WORK INSTRUCTION: Return copies of the lines below that mention "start".

### MATERIAL FOR THIS EXERCISE

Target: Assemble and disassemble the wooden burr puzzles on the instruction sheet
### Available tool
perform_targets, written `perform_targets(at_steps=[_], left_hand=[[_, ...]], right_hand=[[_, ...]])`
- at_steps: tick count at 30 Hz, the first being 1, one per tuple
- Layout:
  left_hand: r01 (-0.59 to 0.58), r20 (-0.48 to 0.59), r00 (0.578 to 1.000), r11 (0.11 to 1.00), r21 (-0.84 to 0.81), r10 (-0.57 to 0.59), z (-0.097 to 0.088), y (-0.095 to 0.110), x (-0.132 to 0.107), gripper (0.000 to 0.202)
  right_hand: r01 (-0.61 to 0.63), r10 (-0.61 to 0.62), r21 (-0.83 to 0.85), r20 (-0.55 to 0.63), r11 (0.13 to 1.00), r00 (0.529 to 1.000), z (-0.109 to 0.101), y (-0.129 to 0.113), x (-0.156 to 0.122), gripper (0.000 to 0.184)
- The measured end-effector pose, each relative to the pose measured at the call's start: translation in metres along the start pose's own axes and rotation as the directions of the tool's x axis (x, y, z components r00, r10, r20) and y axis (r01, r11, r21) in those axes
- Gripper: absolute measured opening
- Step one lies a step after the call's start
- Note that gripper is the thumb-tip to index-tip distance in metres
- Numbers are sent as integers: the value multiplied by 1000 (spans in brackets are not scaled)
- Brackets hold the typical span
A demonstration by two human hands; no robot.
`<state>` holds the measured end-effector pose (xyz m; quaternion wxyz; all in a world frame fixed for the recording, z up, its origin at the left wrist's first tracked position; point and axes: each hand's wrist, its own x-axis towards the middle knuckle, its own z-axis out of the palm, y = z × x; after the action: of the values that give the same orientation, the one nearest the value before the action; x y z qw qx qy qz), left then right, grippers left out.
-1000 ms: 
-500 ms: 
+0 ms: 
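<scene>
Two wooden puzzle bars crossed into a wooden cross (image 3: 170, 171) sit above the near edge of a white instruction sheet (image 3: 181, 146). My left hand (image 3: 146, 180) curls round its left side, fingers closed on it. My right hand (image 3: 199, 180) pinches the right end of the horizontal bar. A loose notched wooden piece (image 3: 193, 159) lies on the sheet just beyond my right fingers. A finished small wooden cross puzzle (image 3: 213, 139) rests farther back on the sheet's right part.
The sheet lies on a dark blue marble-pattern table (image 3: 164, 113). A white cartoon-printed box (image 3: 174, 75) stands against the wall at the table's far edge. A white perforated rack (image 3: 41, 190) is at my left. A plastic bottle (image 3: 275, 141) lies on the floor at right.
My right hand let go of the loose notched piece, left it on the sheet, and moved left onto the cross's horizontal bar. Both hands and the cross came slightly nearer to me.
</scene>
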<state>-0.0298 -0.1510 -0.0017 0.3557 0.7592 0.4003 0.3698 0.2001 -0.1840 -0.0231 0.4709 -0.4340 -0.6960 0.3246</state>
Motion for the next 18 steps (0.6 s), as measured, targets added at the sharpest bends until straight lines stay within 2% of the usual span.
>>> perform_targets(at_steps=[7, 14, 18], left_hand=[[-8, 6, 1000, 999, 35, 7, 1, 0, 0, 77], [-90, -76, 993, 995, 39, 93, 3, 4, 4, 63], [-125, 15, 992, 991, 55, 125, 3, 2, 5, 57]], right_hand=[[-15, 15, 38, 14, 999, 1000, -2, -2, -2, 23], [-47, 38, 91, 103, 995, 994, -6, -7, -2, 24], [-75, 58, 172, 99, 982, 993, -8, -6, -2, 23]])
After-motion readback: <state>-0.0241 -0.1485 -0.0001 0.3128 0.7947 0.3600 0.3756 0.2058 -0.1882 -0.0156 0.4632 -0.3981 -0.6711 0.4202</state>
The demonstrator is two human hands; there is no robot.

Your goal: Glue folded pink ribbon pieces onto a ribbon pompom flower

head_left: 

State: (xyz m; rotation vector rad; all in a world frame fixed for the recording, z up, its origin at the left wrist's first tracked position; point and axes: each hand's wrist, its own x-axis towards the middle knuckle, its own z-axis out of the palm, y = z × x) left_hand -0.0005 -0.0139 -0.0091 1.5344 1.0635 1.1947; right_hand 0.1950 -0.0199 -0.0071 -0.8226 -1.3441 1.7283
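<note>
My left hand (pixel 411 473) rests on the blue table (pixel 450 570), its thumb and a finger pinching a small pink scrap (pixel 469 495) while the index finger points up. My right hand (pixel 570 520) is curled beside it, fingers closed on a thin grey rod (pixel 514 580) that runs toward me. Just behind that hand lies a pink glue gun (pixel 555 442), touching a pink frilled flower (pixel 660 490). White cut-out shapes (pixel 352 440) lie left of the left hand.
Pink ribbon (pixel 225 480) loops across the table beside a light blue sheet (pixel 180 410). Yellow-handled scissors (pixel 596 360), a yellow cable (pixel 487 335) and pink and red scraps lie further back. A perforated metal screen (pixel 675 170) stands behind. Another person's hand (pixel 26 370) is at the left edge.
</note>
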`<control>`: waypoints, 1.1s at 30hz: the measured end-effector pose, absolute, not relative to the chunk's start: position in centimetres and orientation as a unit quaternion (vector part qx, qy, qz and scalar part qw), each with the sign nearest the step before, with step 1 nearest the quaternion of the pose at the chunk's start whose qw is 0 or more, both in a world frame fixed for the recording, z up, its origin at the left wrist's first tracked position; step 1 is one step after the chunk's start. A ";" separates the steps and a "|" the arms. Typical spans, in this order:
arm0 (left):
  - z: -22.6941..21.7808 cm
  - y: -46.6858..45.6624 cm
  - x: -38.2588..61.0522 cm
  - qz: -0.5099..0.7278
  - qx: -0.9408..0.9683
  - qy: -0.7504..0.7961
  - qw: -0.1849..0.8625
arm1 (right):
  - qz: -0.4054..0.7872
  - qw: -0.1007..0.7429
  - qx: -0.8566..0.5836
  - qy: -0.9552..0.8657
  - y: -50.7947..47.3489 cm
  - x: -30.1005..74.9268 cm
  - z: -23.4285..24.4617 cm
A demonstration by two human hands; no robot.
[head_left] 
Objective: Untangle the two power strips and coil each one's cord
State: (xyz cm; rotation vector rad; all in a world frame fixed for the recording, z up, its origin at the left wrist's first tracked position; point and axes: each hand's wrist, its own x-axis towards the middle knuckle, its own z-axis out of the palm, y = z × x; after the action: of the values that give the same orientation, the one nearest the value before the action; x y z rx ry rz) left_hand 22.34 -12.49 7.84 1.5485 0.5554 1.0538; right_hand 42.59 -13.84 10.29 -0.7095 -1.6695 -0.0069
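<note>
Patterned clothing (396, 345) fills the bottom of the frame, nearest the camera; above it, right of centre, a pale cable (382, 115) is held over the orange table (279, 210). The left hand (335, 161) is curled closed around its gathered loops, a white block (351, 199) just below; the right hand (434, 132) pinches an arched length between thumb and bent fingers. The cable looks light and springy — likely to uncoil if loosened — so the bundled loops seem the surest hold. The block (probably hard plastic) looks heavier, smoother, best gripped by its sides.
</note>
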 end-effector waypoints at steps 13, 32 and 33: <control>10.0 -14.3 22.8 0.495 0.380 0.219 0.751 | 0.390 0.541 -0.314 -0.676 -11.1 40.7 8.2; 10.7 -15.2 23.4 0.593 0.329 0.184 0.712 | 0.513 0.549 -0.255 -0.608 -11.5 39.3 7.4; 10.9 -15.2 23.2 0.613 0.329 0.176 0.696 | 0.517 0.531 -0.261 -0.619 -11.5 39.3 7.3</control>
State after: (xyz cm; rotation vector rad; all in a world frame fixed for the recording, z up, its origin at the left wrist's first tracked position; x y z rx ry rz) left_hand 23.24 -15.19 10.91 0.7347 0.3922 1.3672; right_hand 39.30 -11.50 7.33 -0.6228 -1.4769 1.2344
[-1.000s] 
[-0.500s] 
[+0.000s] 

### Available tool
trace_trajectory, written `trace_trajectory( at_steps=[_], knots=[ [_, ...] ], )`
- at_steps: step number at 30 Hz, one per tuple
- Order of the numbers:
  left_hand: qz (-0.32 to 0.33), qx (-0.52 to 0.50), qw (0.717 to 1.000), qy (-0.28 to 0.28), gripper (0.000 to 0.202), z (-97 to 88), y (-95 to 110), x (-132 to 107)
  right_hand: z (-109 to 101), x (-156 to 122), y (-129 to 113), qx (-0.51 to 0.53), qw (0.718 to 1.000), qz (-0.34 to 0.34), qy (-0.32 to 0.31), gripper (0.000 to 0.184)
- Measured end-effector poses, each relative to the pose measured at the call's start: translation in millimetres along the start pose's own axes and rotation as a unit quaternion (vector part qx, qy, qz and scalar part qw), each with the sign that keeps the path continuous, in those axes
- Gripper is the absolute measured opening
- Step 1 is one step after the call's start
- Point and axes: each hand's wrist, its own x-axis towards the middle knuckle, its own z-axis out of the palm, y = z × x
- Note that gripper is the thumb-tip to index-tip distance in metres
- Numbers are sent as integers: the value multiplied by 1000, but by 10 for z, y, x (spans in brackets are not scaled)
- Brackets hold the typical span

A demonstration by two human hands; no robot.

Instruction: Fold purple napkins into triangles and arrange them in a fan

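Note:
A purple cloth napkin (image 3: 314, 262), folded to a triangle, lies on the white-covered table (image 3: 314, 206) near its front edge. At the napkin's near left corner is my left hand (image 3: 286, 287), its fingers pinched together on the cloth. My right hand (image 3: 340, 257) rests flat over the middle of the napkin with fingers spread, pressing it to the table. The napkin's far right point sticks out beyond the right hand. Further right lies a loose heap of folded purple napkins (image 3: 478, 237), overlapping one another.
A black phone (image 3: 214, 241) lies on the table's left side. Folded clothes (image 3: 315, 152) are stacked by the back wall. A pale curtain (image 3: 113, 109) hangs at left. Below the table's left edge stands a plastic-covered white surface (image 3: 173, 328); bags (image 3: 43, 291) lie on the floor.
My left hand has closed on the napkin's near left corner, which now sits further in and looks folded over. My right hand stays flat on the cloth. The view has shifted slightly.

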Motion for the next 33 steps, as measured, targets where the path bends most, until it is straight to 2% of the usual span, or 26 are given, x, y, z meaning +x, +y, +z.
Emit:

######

RESULT OF THE TASK:
- The measured end-effector pose, each relative to the pose measured at the call's start: translation in metres along the start pose's own axes and rotation as the directions of the tool's x axis (x, y, z components r00, r10, r20) and y axis (r01, r11, r21) in those axes
- Step one lies a step after the call's start
`<control>`: waypoints, 1.1s at 30hz: the measured end-effector pose, absolute, not relative to the chunk's start: position in centimetres and orientation as a unit quaternion (vector part qx, qy, qz and scalar part qw), each with the sign nearest the step before, with step 1 nearest the quaternion of the pose at the chunk's start whose qw is 0 or more, both in a world frame fixed for the recording, z up, its origin at the left wrist's first tracked position; step 1 is one step after the chunk's start. A ";" separates the steps and a "|" the arms. Typical spans, in this order:
- Measured end-effector poses, each relative to the pose measured at the call's start: translation in millimetres along the start pose's own axes and rotation as a unit quaternion (vector part qx, qy, qz and scalar part qw), each with the sign that keeps the path continuous, in those axes
- Step 1 is one step after the call's start

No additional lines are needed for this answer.